Trudeau hatte sich bei der Beendigung der Protestaktionen auf das Notstandsgesetz berufen, das der Regierung erlaubt, Bürgerrechte außer Kraft zu setzen, um die öffentliche Ordnung wiederherzustellen. Das entsprechende Gesetz wurde 1988 verabschiedet, bisher aber nie angewandt. Von der Opposition wurde der Premier für den Schritt scharf kritisiert.
Trudeau verteidigte vor der Abstimmung im Unterhaus seine Entscheidung: Seine Regierung habe sich damit sehr schwergetan, am Ende aber keine Wahl gehabt.
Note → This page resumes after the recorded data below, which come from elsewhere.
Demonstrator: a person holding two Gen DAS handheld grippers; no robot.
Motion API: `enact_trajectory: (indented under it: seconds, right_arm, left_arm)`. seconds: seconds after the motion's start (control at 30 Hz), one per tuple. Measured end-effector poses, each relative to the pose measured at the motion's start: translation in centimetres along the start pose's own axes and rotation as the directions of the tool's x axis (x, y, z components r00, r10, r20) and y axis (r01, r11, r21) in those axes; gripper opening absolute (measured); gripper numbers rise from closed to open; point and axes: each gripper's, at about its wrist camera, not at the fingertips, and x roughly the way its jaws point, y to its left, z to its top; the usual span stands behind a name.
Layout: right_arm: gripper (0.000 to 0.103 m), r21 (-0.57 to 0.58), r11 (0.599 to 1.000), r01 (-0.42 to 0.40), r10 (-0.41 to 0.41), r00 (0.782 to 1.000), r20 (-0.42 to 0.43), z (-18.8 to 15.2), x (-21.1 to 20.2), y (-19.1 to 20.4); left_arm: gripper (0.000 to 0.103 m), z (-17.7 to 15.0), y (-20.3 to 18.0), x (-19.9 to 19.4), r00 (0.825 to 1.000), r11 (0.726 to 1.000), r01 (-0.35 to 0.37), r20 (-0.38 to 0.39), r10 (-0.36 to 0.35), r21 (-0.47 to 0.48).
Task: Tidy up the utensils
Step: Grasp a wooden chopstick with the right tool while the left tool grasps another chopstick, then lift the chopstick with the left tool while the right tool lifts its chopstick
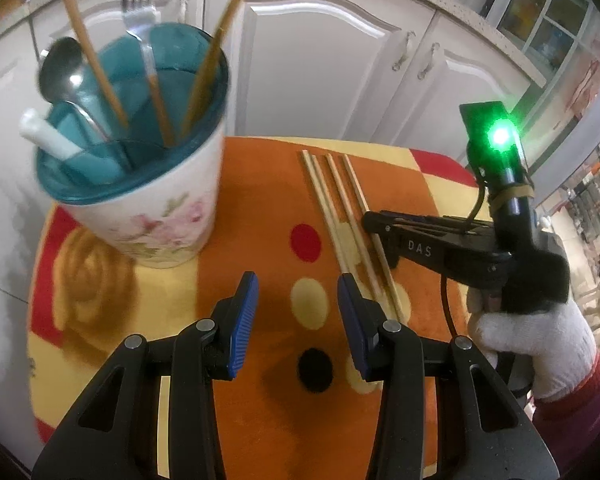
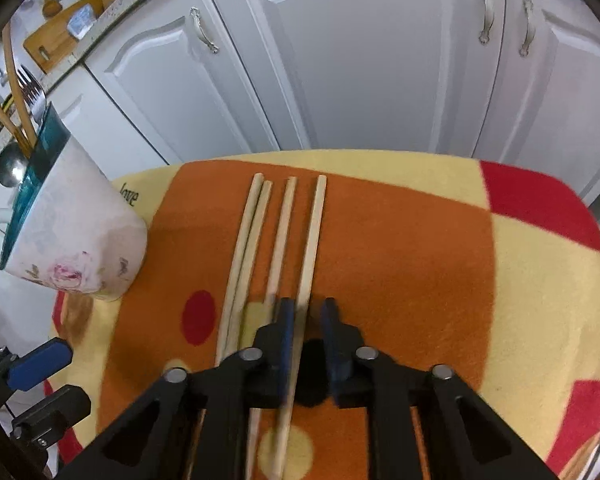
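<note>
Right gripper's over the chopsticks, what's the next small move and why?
Probably close the right gripper on the rightmost chopstick. Its jaws are open and straddle that stick, which lies flat on the cloth apart from the other three. The cup already holds chopsticks, so it likely goes there next. The left gripper hovers open, holding nothing.

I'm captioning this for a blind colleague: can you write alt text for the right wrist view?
The right gripper, jaws slightly apart, straddles the rightmost of four chopsticks lying on an orange blanket. A floral cup holding utensils stands at left, before white cabinets.
</note>
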Motion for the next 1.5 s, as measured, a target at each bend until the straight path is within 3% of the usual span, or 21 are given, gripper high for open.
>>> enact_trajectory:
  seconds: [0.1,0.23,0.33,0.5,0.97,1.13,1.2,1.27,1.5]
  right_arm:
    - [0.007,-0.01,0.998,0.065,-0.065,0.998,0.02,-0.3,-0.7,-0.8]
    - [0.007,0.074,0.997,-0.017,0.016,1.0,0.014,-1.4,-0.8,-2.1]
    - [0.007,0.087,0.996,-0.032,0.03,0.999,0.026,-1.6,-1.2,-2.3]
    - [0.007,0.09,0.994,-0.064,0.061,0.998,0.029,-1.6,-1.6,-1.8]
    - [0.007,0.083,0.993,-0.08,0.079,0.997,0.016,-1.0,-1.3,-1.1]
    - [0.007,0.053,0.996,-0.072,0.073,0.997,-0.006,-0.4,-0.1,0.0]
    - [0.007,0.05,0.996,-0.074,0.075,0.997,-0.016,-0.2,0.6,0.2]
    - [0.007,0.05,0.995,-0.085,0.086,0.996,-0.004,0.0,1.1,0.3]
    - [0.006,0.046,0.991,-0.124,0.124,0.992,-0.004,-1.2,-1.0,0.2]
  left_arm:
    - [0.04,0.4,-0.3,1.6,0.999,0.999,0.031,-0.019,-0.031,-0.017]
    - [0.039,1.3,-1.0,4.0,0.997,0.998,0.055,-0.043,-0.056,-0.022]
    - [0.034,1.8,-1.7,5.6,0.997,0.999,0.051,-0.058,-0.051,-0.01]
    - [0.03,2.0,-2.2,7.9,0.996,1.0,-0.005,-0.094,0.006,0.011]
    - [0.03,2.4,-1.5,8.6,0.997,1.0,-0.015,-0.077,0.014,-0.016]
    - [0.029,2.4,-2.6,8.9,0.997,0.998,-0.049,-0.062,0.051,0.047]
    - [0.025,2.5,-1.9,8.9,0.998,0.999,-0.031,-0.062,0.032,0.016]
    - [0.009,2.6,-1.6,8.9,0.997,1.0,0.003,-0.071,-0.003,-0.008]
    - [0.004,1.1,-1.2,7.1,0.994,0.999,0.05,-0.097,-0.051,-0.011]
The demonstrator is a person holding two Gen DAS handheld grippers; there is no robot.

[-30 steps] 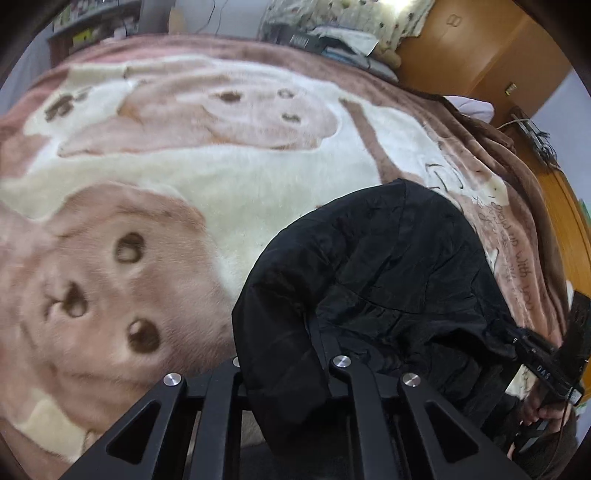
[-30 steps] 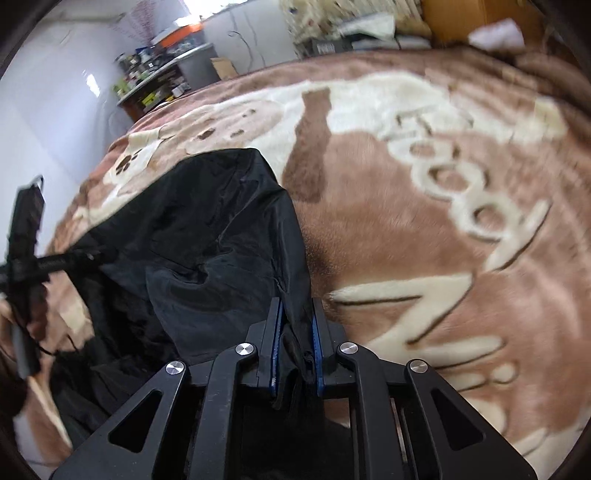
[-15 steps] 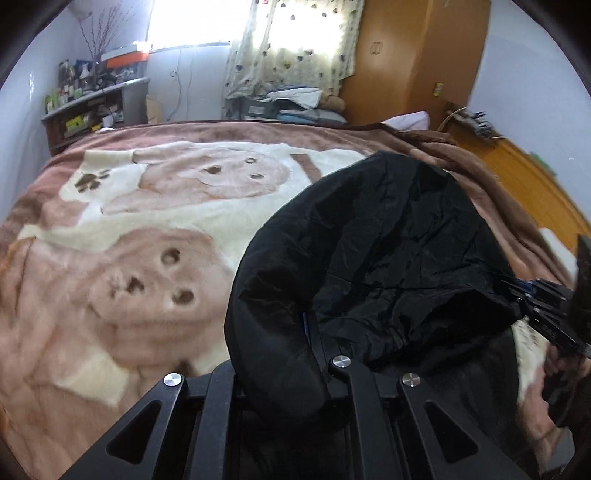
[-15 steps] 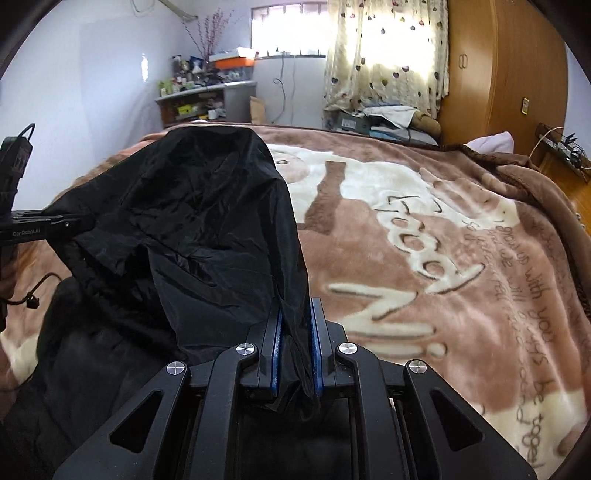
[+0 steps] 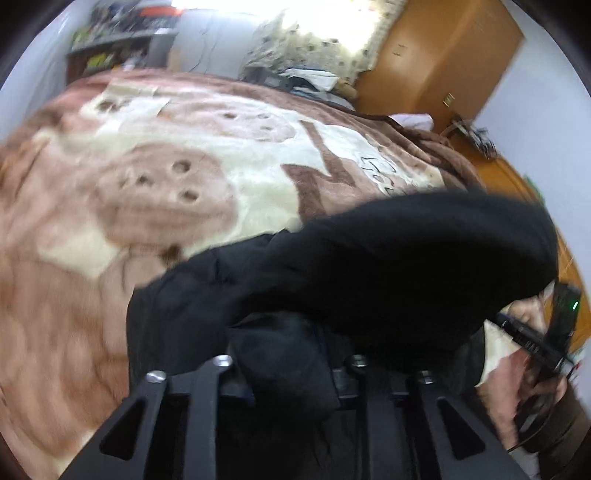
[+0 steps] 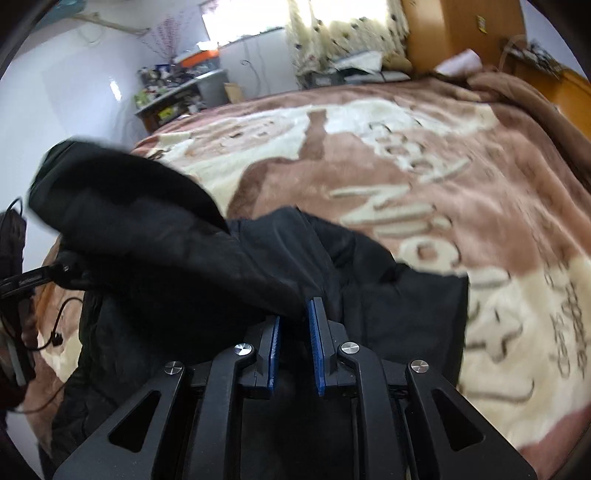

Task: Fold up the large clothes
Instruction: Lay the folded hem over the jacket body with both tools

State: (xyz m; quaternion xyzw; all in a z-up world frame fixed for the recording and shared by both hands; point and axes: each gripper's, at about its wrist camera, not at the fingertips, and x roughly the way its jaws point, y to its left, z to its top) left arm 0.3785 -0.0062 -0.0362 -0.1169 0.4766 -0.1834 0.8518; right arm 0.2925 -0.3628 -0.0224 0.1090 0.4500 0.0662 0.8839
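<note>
A large black garment (image 5: 406, 266) lies bunched on the brown and cream blanket (image 5: 184, 192) of a bed. My left gripper (image 5: 291, 354) is shut on a fold of the garment; cloth hides its fingertips. In the right wrist view the garment (image 6: 166, 240) stretches from the left across to my right gripper (image 6: 295, 317), whose blue-padded jaws stand slightly apart around a fold of the cloth. Each gripper shows at the other view's edge: the right one (image 5: 546, 332) and the left one (image 6: 22, 284).
The bed blanket (image 6: 424, 177) spreads wide ahead. A cluttered shelf (image 6: 173, 92) and a curtained window (image 6: 332, 33) stand at the far wall. A wooden wardrobe (image 5: 443, 55) is at the back right. A wooden edge (image 5: 517, 177) runs along the right side.
Both grippers have swung down and forward with the garment. The raised black cloth has dropped toward the blanket and folded over. The right jaws look a little wider than before.
</note>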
Er verwies auf "wochenlange gefährliche und rechtswidrige Aktionen" und Hinweise "auf zunehmend ideologisch motivierte gewalttätige Extremismus-Aktivitäten im ganzen Land". Die Behörden hätten Mittel gebraucht, "um die Ordnung wiederherzustellen", sagte Trudeau.
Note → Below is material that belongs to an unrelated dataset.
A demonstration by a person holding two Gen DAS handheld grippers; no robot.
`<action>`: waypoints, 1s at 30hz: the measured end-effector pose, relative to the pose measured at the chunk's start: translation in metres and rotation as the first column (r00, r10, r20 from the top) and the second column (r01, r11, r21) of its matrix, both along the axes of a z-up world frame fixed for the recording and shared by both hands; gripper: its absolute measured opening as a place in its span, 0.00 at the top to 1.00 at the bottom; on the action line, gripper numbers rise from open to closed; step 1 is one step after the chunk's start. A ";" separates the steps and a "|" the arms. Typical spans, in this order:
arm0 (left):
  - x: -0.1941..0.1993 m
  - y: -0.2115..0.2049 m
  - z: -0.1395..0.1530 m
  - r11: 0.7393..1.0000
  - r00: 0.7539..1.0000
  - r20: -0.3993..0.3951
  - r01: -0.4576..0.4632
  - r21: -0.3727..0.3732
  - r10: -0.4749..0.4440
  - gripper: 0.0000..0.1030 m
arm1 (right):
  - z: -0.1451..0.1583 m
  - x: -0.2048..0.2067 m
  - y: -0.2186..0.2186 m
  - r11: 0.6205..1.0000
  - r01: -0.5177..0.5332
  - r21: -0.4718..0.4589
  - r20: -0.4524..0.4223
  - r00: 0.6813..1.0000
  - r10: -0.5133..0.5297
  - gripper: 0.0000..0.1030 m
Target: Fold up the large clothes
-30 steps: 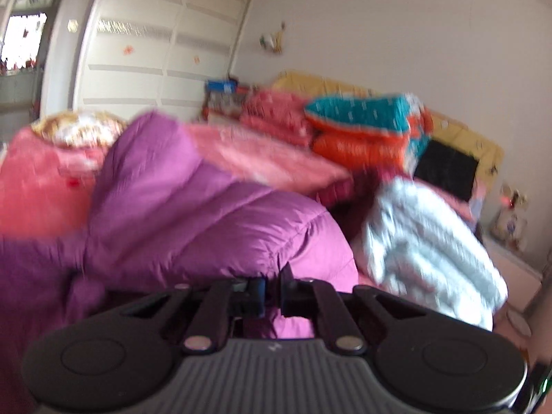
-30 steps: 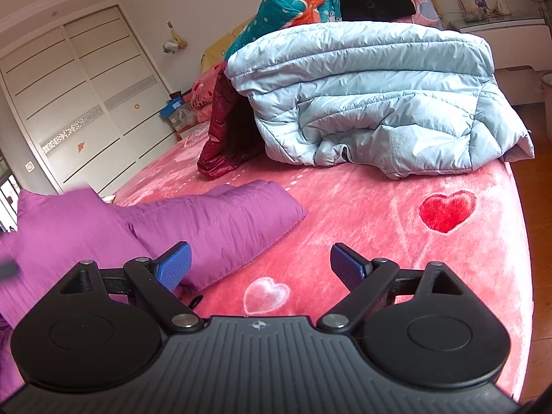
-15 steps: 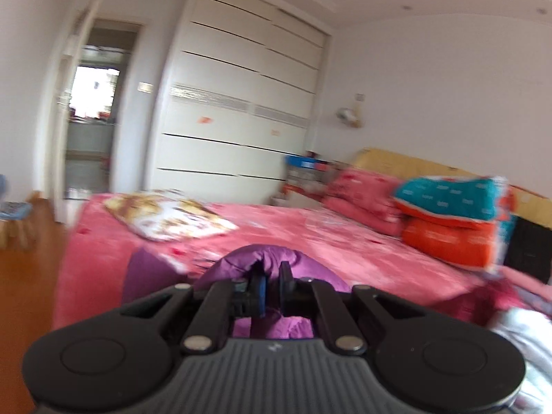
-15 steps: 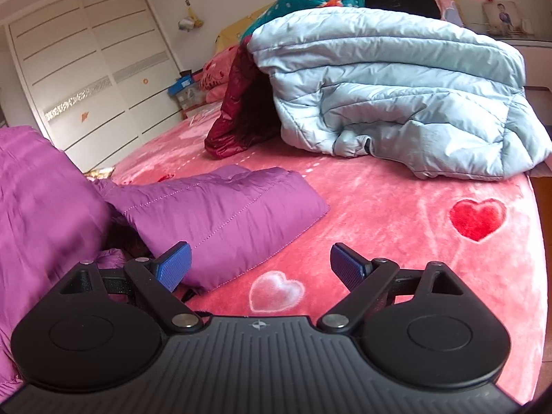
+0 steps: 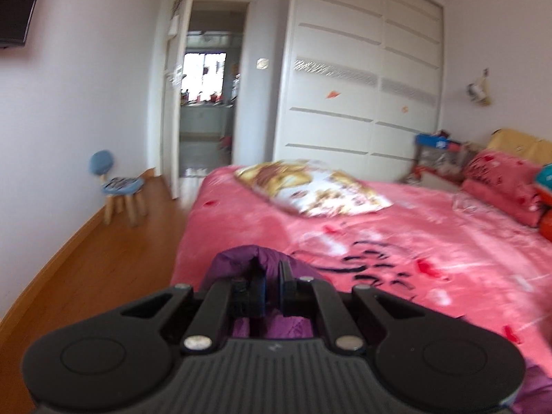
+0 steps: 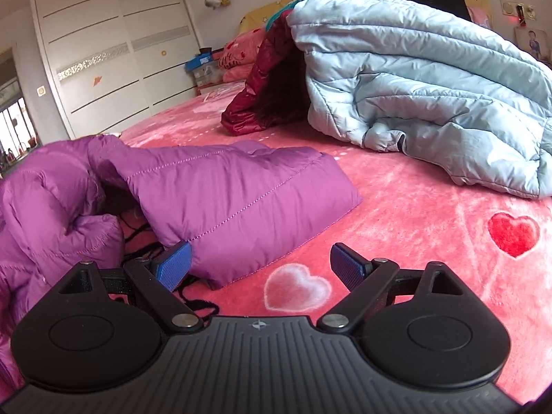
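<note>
Here, my left gripper (image 5: 270, 284) pinches the purple jacket (image 6: 220, 207) | right gripper (image 6: 260, 265) fingers spread, empty | I'd draw it flat across the bed (image 6: 414, 227).

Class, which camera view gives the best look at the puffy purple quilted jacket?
The right wrist view: the puffy purple quilted jacket lies spread across the pink bed. The left wrist view shows only a bunched fold pinched in the left gripper.
</note>
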State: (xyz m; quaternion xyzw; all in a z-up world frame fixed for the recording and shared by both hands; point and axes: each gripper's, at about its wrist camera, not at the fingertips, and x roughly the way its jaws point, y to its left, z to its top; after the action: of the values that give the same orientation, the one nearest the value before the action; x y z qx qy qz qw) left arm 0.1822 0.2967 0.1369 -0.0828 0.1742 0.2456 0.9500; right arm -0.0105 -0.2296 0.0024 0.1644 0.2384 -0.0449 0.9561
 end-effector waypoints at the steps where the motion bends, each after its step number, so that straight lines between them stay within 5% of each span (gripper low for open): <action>1: 0.001 0.001 -0.008 1.000 1.000 -0.017 -0.009 0.010 0.009 0.96 | -0.002 0.001 0.000 1.000 -0.001 -0.003 -0.004 1.000 0.001 0.00; 4: 0.007 -0.001 -0.027 0.998 0.997 -0.078 -0.022 0.051 0.025 0.96 | -0.005 0.007 0.001 1.000 -0.007 -0.010 -0.014 1.000 0.007 0.00; 8: 0.005 0.003 -0.044 1.000 0.992 -0.124 0.009 0.014 -0.007 0.94 | -0.010 0.012 0.006 0.999 -0.032 -0.038 -0.041 0.999 0.031 0.00; 13: -0.013 -0.002 -0.036 0.992 0.982 -0.149 0.112 -0.056 -0.119 0.58 | -0.010 0.013 0.009 0.998 -0.046 -0.051 -0.046 0.998 0.044 0.00; 16: -0.028 -0.014 -0.030 0.985 0.971 -0.166 0.166 -0.042 -0.170 0.54 | -0.010 0.013 0.007 0.998 -0.051 -0.034 -0.050 0.998 0.050 0.00; 30: -0.183 -0.084 0.008 0.905 0.886 -0.219 0.424 0.023 -0.410 0.41 | -0.013 0.002 0.019 0.985 -0.124 0.122 -0.063 0.989 0.133 0.00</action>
State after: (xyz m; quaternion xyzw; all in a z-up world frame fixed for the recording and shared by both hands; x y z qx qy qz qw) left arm -0.0004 0.2125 0.1445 0.0160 0.2778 0.0491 0.9592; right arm -0.0080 -0.2109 -0.0109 0.2031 0.2844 0.0253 0.9366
Unterstützung erhielt Trudeaus Liberale Partei, die im Parlament keine Mehrheit hat, von der linken Neuen Demokratischen Partei. Diese hatte trotz der "Bedenken" ihres Vorsitzenden Jagmeet Singh für den Antrag gestimmt. Die Konservativen, deren Ex-Vorsitzender Erin O'Toole im Streit um den Umgang mit den Protesten zurückgetreten war, stimmten dagegen, ebenso wie Abgeordnete aus Québéc. Der Vater des derzeitigen Premierministers, Pierre Trudeau, hatte in seiner Amtszeit als Regierungschef die Notstandsbefugnisse einst eingesetzt, um mit der Armee gegen Separatisten in der französischsprachigen Region vorzugehen.